The last two days I attended a conference on Forgiveness in Islam at the University of Washington. Prof. Arzoo Osanloo brought tremendous resources together and better yet introduced scholars who will esteem each others work for the coming decades, each improving the other.
For my part I got a brief chance to discuss my particular interest with Prof. Moumtaz, and that is loans, debt forgiveness and usury in Islam. I had some general discussions with Profs Turner and Barfield that were enlightening. The fireworks were saved for last with Profs. Lemons, et al and Nakissa going at it over "conceptualizing the habitus". Frankly, I am used to professors who get into it like that, and I welcome it.
I did form a question somewhat outside of my amateur study, and it relates to Prof. Osanloo's studies of the Iran experience. Prof Osanloo related a story of lad to be hanged under a regime more "radical (in the positive sense of "at the roots") in which the family offended decides whether the murderer is to be executed. Given what I heard from the other professors, let's have a case that is the Shariah version of "open and shut." Two adults playing chess (nothing disreputable as Prof. Barfield noted) in a cafe, lots of witnesses, Farhad beats Ehsan five games in a row, Ehsan is angry and begins to denigrate Farhad, Farhad is not having that and suggests Ehsan should learn to play chess if he wants to win, it becomes a shoving match, Ehsan loses the shoving match and screams "I'll kill you.." Screams it again on the way to the kitchen, screams it again coming out of the kitchen with the knife (three times) and then Ehsan kills Farhad. Mid-sized city, relations not too close and not too far, (as prof. Ben Hounet noted), a clear straight murder case.
Judge rules, clear case, Ehsan's life is forfeit. Ehsan makes an abject apology, blames himself for having pride in his chess-playing, when his skill was a gift from God and so not only did he murder Farhad, he is guilty of blasphemy and deserves to die, etc.
The family is sad at the murder of Farhad, sad at the whole case, moved by Ehsan's repentance, and decides to forgive for the love of God (let's ignore the problem of blood money for the sake of argument). And under the radical Shariah, Ehsan walks free. (And following Prof.

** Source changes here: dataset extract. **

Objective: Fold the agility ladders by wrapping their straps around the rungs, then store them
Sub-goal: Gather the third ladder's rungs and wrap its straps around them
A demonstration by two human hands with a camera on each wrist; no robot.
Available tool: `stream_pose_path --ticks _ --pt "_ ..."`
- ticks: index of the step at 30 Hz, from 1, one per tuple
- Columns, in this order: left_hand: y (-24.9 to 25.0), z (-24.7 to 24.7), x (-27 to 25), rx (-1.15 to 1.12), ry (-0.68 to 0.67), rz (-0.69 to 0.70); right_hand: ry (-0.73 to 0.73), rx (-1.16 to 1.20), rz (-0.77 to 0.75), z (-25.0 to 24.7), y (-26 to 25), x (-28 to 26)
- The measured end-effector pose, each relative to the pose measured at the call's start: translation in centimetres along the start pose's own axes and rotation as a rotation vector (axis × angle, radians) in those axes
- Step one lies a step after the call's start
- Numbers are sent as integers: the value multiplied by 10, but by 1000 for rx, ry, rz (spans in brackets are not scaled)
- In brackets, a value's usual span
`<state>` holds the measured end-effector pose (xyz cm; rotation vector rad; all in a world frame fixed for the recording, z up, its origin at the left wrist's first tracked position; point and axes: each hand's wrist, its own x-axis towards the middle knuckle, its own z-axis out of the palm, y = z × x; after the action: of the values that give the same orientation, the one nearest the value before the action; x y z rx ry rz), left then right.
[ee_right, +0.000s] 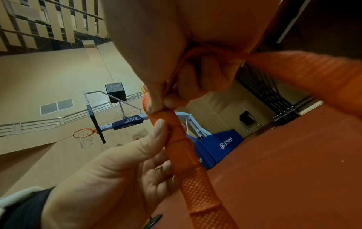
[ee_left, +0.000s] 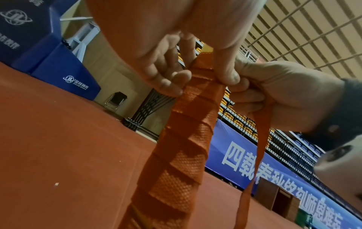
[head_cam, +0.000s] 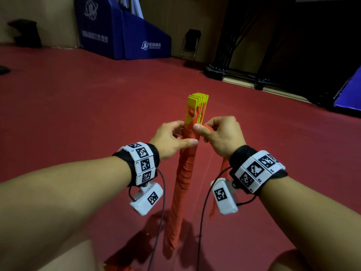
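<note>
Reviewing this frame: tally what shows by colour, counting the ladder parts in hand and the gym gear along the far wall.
Yellow: 1 stack of rungs
Orange: 1 wrapped bundle, 1 loose strap tail running from the right hand
Blue: 1 padded hoop base, 1 mat
Black: 1 folding chair
Total: 6. The left hand steadies the bundle.

Open red floor (head_cam: 78, 114) all round — folding chair (head_cam: 190, 44) far off.

Indoor sports hall, red court floor (head_cam: 78, 114), basketball hoop (ee_right: 83, 135) (blue padded base), tiered seating (ee_left: 235, 114)
</note>
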<state>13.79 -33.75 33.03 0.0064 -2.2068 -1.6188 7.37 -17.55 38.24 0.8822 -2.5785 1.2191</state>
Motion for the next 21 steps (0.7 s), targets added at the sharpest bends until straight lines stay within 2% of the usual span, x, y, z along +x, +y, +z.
stream_pose_path --ticks 10,21 --pt "-1 5 -2 42 64 4 -99 83 -27 5 -1 -2" --pt "-1 9 -1 149 99 -13 -61 170 -21 5 -8 -3"
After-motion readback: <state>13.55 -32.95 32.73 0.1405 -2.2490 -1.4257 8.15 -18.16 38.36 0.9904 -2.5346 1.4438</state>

El Fadl, this forgiveness is sad and beautiful.)
My observation: given all of the talk in the conference to the status of the forgiven in a regime of forgiveness, surely one can appreciate that even a forgiven Ehsan, free to walk, has had a profound sentence imposed upon him: he is a murderer. The Ehsan before the murder and the Ehsan after the murder are two different people. From inability to find a chess partner to compromised marriage prospects, a murder conviction is no small thing.
In the recent, western experiment someone who has "served his time" has been rehabilitated and the legal fiction is "justice served." It seems to me, in our system, this is an extremely expensive process that guarantees we arrive at nonsense.
Now, take the Ehsan case today, as I understood the new laws in Iran in the same case today Ehsan walks free out of the Shariah court, and into the state court where he faces an "Article 12" prison term of 3 to 10 years, under the recent, western european innovation that a murderer has offended the legal fiction of the state (my editorializing).
So my question is, in the "article 12" regime example today, just what does the state bring to the polity by imposing a jail sentence?
My thesis: mixing polities only makes things worse, but rent-seeking is an eternal human endeavor. The experience of Ehsan the forgiven ought to carry weight in the considerations of polity change. Prof. Kanafani-Zahar highlighted stability problems with these hybrid approaches.
Radical systems are proven by the test of time, but are subject to prejudice or woefully misunderstood. Under the Timurids Afghanistan was the world's California and Herat its San Francisco (my biases, but you take my point). It seems to me the problem is not a lack of innovation in mix-and-match NGO recommended systems, but a lack of restoring what works.
Now I am not proposing the world go Timurid, but in a place like Hong Kong where the state is near non-existent, Moslems practice Shariah, the Chinese see the deal broker, the Christians use mediating institutions, the Hindus have their system, and the Jews theirs. In spite of a reputation for probity, fairness, independence and accessibility, the courts are rather unattended. At the same time Hong Kong is a beacon of peace and prosperity.
What little reading I've done on the Prophet I recognize as a merchant his esteem of freedom. Instead of Weber's 1919 definition of the state as a monopoly on violence, settled in the West, perhaps Islam can organize states as "protectors of freedom", evident in the rationale of the prohibition on usury, a process which enslaves people. I am sure there are other examples of freedom esteemed.